_Problem to work on_
Report every line in the records below that holds the word "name".

(Stored data)
*** Begin section ***
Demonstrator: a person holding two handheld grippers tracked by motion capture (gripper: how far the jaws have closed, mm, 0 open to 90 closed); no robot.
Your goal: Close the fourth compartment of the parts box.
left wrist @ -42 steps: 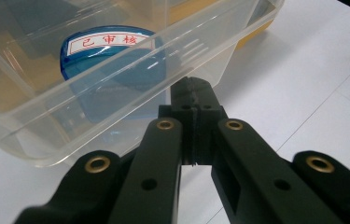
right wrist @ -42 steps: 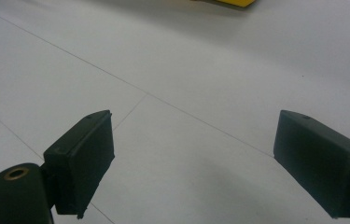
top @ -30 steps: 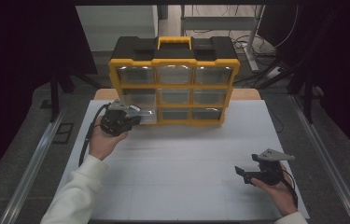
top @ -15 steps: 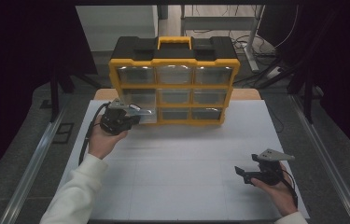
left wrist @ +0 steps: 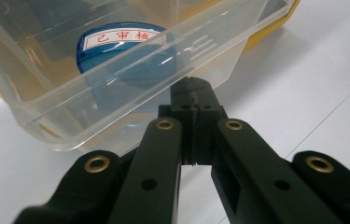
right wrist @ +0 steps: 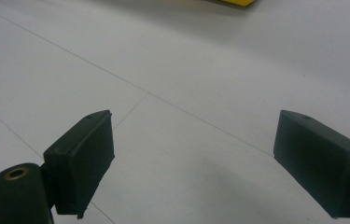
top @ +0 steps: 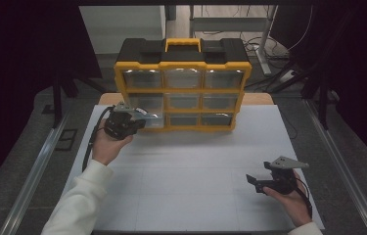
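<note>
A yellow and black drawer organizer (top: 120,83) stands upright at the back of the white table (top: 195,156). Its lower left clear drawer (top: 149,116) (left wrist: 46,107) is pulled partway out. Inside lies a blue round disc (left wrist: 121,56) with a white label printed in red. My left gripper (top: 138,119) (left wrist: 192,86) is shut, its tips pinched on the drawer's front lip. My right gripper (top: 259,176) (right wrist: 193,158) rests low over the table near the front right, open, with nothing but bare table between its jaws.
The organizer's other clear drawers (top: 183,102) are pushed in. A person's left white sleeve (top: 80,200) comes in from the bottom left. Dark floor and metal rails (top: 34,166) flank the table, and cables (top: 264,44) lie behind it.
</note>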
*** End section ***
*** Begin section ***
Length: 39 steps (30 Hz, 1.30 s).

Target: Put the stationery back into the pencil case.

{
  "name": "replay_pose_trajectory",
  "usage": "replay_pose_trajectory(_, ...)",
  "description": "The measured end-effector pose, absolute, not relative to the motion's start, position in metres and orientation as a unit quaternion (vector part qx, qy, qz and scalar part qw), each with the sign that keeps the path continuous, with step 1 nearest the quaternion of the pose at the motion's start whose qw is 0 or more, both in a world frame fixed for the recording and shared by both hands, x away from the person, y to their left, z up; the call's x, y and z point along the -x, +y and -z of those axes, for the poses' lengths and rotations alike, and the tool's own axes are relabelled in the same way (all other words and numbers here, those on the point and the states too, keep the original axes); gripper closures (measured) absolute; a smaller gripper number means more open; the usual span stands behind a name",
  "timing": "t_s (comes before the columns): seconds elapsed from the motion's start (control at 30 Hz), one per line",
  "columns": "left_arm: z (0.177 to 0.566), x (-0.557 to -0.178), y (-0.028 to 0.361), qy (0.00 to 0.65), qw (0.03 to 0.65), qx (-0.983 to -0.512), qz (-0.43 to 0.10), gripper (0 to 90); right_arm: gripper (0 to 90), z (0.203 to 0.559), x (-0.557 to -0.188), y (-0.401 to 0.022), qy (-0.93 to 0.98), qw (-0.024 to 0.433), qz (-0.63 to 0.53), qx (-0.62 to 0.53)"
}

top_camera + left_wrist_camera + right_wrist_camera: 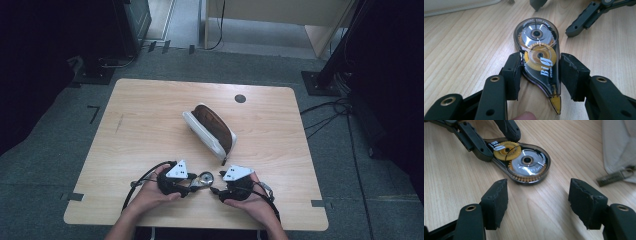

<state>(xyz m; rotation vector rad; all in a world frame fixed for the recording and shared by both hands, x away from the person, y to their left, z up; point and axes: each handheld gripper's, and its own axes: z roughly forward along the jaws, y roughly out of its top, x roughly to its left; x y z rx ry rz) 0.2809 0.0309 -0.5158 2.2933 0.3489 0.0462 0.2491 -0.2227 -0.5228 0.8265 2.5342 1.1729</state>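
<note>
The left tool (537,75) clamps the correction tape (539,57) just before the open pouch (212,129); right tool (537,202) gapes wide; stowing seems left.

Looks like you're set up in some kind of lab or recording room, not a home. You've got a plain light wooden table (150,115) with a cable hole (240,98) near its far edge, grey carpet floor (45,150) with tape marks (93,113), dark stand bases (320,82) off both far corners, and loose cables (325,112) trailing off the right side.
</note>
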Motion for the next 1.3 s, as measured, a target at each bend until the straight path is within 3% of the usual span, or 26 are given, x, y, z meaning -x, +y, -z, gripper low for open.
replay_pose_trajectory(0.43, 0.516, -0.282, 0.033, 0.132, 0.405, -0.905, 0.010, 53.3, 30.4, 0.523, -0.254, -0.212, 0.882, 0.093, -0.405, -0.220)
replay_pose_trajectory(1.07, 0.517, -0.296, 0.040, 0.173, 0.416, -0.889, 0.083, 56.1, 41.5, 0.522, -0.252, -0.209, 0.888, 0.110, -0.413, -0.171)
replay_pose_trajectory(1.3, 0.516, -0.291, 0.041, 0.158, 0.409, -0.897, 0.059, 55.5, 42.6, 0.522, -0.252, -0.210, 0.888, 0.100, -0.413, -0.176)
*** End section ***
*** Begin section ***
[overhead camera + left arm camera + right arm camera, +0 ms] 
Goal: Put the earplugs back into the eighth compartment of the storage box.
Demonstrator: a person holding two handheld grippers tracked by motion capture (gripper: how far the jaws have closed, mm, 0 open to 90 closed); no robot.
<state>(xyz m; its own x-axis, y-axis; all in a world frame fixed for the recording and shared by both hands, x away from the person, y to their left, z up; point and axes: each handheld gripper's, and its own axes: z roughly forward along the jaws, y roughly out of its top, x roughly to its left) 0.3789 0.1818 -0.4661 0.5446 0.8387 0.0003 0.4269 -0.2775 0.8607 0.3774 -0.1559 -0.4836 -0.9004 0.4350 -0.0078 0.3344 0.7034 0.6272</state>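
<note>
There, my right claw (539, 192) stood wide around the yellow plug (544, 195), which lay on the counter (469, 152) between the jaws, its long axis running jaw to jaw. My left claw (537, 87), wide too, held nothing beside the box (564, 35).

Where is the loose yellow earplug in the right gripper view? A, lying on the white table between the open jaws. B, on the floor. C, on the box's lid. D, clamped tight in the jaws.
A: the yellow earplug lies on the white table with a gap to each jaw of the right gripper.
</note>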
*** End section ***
_Finished exercise_
  "name": "replay_pose_trajectory",
  "description": "The measured end-effector pose, absolute, not relative to the motion's start, position in metres and orientation as a unit quaternion (vector part qx, qy, qz and scalar part qw), each with the sign that keeps the path continuous, with step 1 nearest the quaternion of the pose at the motion's start whose qw is 0 or more, both in a world frame fixed for the recording and shared by both hands, x away from the person, y to their left, z up; the call's x, y and z point along the -x, +y and -z of those axes, for the poses' lengths and rotations alike, and the tool's own axes are relabelled in the same way (all other words and numbers here, those on the point and the states too, keep the original axes); gripper closures (measured) absolute; a smaller gripper number means more open; the usual span stands behind a name",

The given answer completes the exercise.